§ PROBLEM: List the lines of this listing that hold the word "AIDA".

EXTRACTED RECORDS Start Marker

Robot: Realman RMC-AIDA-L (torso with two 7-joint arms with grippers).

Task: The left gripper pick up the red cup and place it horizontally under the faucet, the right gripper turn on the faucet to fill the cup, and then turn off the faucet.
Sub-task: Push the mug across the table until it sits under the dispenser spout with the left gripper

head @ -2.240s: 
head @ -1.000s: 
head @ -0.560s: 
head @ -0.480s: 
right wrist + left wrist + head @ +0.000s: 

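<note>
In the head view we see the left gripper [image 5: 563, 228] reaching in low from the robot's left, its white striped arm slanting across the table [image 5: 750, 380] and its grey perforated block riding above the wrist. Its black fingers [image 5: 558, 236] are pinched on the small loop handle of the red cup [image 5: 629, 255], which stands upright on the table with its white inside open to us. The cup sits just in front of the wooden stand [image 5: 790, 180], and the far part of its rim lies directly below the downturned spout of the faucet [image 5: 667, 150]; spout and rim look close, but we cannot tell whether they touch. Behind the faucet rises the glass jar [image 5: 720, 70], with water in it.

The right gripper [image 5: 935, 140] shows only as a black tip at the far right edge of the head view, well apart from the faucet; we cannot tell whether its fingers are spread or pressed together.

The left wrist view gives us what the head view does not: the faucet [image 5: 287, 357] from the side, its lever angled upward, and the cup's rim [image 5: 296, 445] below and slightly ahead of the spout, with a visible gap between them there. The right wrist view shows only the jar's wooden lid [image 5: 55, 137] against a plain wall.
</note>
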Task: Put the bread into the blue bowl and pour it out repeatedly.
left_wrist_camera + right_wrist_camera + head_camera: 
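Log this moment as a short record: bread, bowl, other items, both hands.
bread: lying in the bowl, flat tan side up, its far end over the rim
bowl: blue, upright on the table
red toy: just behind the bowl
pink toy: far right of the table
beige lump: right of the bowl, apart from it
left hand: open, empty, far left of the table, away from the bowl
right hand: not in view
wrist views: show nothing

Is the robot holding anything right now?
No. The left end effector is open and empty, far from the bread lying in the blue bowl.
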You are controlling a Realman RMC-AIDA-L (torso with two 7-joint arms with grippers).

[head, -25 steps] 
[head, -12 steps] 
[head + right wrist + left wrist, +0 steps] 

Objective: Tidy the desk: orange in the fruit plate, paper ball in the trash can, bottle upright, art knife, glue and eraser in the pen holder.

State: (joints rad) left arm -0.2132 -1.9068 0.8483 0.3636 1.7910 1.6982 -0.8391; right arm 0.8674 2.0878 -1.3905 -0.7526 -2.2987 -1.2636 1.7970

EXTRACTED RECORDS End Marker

§ EXERCISE ANSWER:
Robot: Realman RMC-AIDA-L (torso with two 7-joint arms with grippers).
You are controlling a Realman RMC-AIDA-L (torso with two 7-joint arms with grippers).

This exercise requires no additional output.